Ruang latihan terasa lebih panas dari biasanya. Peluh membasahi wajah Aria meski baru setengah sesi berlalu. Ini kali kedua ia mengikuti kelas intensif, dan ritme pukulannya mulai mengikuti irama yang diharapkan. Tubuhnya mulai terbiasa dengan pola-pola latihan, meski jantungnya masih berdebar kencang setiap kali Riko berjalan melewatinya dengan tatapan tajam.
Di sisi lain ruangan, Maya memukul samsak dengan gerakan yang lebih terkendali. Kelasnya biasa saja, tapi matanya tak pernah lepas dari Aria. Maya melayangkan pukulan kanan, namun detik berikutnya pandangannya mengarah pada putrinya yang tengah melontarkan jab dan cross dengan teknik yang semakin mantap.
"Fokus, Maya!" suara Riko terdengar keras, membelah suasana.
Maya tergagap, sedikit tersentak. "Ya, Coach!" jawabnya terburu-buru, melanjutkan pukulannya. Tapi pikirannya jelas tak sepenuhnya di sana.
Tiba-tiba, Riko berhenti di tengah lapangan dan menatap mereka bergantian. “Maya, Aria. Ring. Sekarang.”

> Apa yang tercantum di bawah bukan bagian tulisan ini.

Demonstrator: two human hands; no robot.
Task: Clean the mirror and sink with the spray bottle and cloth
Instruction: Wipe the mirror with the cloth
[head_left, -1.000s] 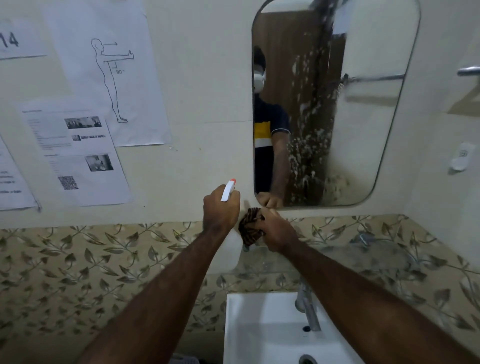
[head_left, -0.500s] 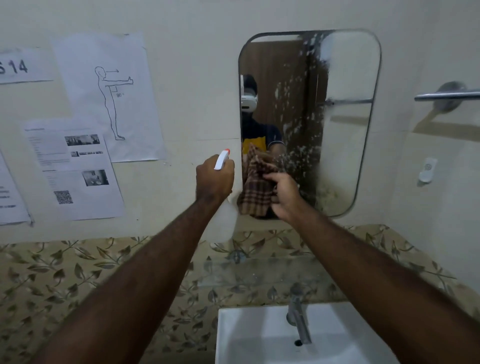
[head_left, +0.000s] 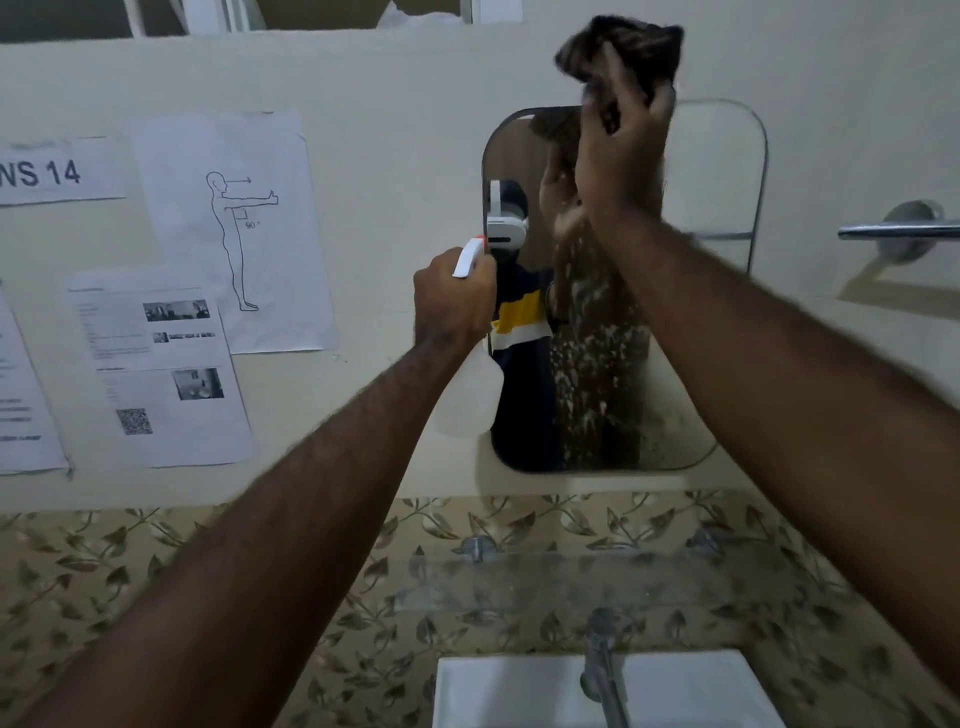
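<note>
Foam still speckles the lower middle of the mirror (head_left: 701, 218), so wiping looks barely begun. The right hand (head_left: 621, 140) clutches the bunched cloth (head_left: 623, 47) at the mirror's top edge, placed for a downward pass. The left hand (head_left: 452, 299) grips the spray bottle (head_left: 470, 395) by the mirror's left edge. The sink (head_left: 498, 691) below appears untouched; it remains to do.

The cloth (head_left: 623, 49) is motion-blurred; the right hand (head_left: 621, 150) hides the mirror's (head_left: 717, 171) top; the sink (head_left: 519, 691) runs off the bottom edge.
</note>
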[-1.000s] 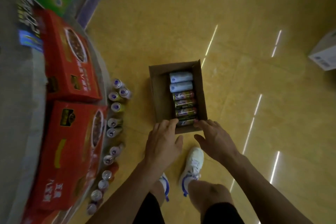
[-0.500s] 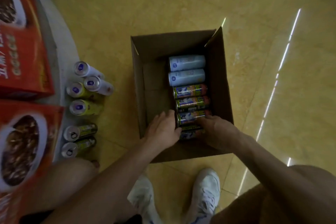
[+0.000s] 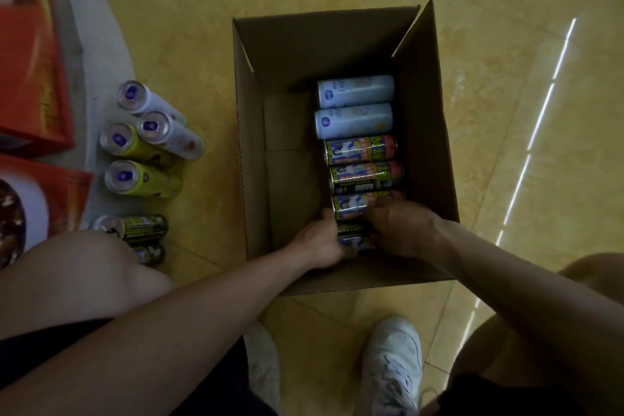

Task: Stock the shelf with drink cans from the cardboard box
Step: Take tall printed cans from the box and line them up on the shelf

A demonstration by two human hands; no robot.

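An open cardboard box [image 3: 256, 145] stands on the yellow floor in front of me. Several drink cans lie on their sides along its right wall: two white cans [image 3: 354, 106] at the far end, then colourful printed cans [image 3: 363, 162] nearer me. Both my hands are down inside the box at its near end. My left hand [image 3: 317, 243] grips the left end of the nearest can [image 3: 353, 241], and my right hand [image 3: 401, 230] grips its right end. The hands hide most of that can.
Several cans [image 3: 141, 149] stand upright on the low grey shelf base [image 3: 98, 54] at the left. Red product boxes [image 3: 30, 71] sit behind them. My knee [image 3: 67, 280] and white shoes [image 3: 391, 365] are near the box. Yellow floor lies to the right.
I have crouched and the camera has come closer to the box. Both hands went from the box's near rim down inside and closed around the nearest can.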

Keduanya berhenti sejenak, saling memandang. Aria menggigit bibirnya, matanya berkedip-kedip, seolah menunggu perintah itu dianulir. Maya, yang baru saja mengelap keringat, mengernyitkan dahi. Sparring? Dengan Aria?
"Coach, aku pikir—"
"Ini bukan negosiasi, Maya. Kau terlalu protektif. Hari ini, kita uji. Apakah Aria bisa serius dalam pertarungan? Atau kau akan menahannya?"
Aria mengerutkan keningnya, merasakan embusan ketegangan di udara. Ini bukan latihan biasa. Ini ujian. Tangannya meremas erat sarung tinju di genggamannya, jantungnya berpacu lebih cepat.
Riko melambai ke arah ring. “Masuk.”
Maya mengangguk pelan, mengikuti dengan langkah ragu. Matanya bertemu dengan Aria yang sudah menunggu di sudut ring. Sebuah percikan kekhawatiran terpancar di mata keduanya, tapi tidak ada kata yang terucap.
Mereka mengenakan pelindung kepala dan naik ke atas ring. Langkahnya terasa berat. Di sudut lain, Aria menggulung sarung tangannya lebih kencang, tarikan napasnya terdengar tajam.
"Jangan takut, Aria," suara Maya terdengar serak, nyaris berbisik. Tapi Aria tak membalas.
Wasit memberi aba-aba. Keduanya melangkah ke tengah ring, posisi siap. Maya mencoba tersenyum, memberi isyarat bahwa ini hanya permainan. Namun, Aria tetap serius, matanya tertuju lurus pada ibunya.
"Ding!" Bel berbunyi.
Gerakan pertama datang dari Maya, sebuah jab ringan—setengah hati, jelas. Aria menangkisnya dengan mudah. Tapi, bukannya membalas, ia hanya berdiri di sana, menunggu.
Maya maju lagi, kali ini lebih cepat, melemparkan pukulan hook ke arah samping. Aria menunduk, menghindari pukulan itu dengan sigap, ia tetap tak membalas.
"Serius, Aria!" seru Maya, frustasi mulai merambat dalam suaranya.
Aria akhirnya bergerak, meluncurkan jab dengan cepat. Maya terkesiap, meski berhasil menghindar, rasa terkejut melintas di wajahnya. Ia tak menyangka Aria akan melakukannya. Mereka saling bertukar pukulan—saling uji, tapi belum benar-benar mengenai sasaran.
Namun kemudian, Maya melakukan kesalahan. Dalam satu gerakan yang terlalu lambat, hook kirinya meleset, dan Aria—didorong oleh refleks—membalas dengan pukulan lurus yang telak ke arah perut Maya.